By means of the current Directive, general safety notifications are also simplified, since serious and unexpected adverse event shall be reported through EudraVigilance, although until the effective date of the Regulation, notifications can be made to the AEMPS. Notification to the CEIm of information that, in general, the committee was not capable of processing, and is thereby ended.


The coming into force of EU Regulation 536/2014, which will be directly applicable in our country, and Royal Decree 1090/2015 that adapts the Spanish legislation to the new situation is a step toward harmonisation in clinical trial legislation in the European Union. It will simplify the authorisation and the notification of unexpected serious adverse events procedures; it will decrease the administrative burden and response times by the AEMPS and CEIm, possibly bolstering our country’s competitiveness and European research as a whole, with the aim of speeding up the availability of new drugs on the market and the optimal use of medicinal products for new indications.

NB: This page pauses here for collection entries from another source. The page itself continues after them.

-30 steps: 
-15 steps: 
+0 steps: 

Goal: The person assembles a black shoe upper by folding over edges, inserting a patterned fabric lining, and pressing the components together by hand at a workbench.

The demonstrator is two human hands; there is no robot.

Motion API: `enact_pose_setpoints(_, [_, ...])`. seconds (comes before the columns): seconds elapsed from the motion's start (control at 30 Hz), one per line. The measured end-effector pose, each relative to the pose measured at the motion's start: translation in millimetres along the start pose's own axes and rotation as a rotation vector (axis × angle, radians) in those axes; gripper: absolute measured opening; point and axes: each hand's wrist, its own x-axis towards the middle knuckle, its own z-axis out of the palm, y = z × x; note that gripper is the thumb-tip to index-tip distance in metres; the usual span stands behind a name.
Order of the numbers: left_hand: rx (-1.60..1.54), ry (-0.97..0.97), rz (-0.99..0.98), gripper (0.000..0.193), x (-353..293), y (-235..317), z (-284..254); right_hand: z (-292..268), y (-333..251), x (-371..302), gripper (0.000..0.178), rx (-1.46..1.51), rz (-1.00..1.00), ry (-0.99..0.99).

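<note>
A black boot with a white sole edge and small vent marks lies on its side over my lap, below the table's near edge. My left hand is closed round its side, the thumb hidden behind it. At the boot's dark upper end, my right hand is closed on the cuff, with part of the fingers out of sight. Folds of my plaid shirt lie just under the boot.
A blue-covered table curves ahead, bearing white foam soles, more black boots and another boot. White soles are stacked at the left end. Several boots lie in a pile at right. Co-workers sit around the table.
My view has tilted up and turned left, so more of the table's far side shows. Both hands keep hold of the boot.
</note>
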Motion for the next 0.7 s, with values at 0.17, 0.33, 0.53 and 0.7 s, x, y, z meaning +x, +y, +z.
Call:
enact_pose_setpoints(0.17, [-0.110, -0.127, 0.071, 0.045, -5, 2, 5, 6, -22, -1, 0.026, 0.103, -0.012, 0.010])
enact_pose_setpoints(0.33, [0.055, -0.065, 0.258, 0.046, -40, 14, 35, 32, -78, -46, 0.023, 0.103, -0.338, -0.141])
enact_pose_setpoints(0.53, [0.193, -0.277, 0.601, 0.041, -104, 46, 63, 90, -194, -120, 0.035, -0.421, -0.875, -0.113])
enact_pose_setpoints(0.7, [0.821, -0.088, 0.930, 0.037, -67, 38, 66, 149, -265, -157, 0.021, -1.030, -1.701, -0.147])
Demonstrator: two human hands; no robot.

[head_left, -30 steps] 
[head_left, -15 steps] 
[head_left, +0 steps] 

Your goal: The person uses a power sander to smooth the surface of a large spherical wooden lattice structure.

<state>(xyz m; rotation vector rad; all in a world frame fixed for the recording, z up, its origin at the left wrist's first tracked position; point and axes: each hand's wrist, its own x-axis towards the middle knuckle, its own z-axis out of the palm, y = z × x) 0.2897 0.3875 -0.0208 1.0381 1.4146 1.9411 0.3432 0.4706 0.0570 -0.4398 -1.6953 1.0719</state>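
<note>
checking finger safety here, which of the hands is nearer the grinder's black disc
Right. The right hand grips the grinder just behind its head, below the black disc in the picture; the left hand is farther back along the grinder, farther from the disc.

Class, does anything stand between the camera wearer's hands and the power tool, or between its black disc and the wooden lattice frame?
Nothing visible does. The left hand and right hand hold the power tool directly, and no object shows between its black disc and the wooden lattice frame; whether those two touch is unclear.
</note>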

In addition, the coordinated assessment of clinical trials will probably enhance the scientific quality of the assessments, as it will foster the debate between the different European agencies and between the agencies and CEIm. Another crucial aspect is the increase in transparency, since clinical trial data accessibility for the general public in general and the stimulation of cooperation among the Member States in assessing safety will strengthen the system of guarantees.

Last but not least, non-commercial research will probably be stimulated by means of the inclusion of a monitoring strategy and compensations system which is proportionate to the risks for subjects. It might be deemed insufficient, but there is no doubt that it is the first step toward the recognition of the fact that the risk for subjects participating in certain studies does not differ substantially from that of routine clinical practice. Of course, progress in this sense cannot make without the collaboration of all the social stakeholders involved.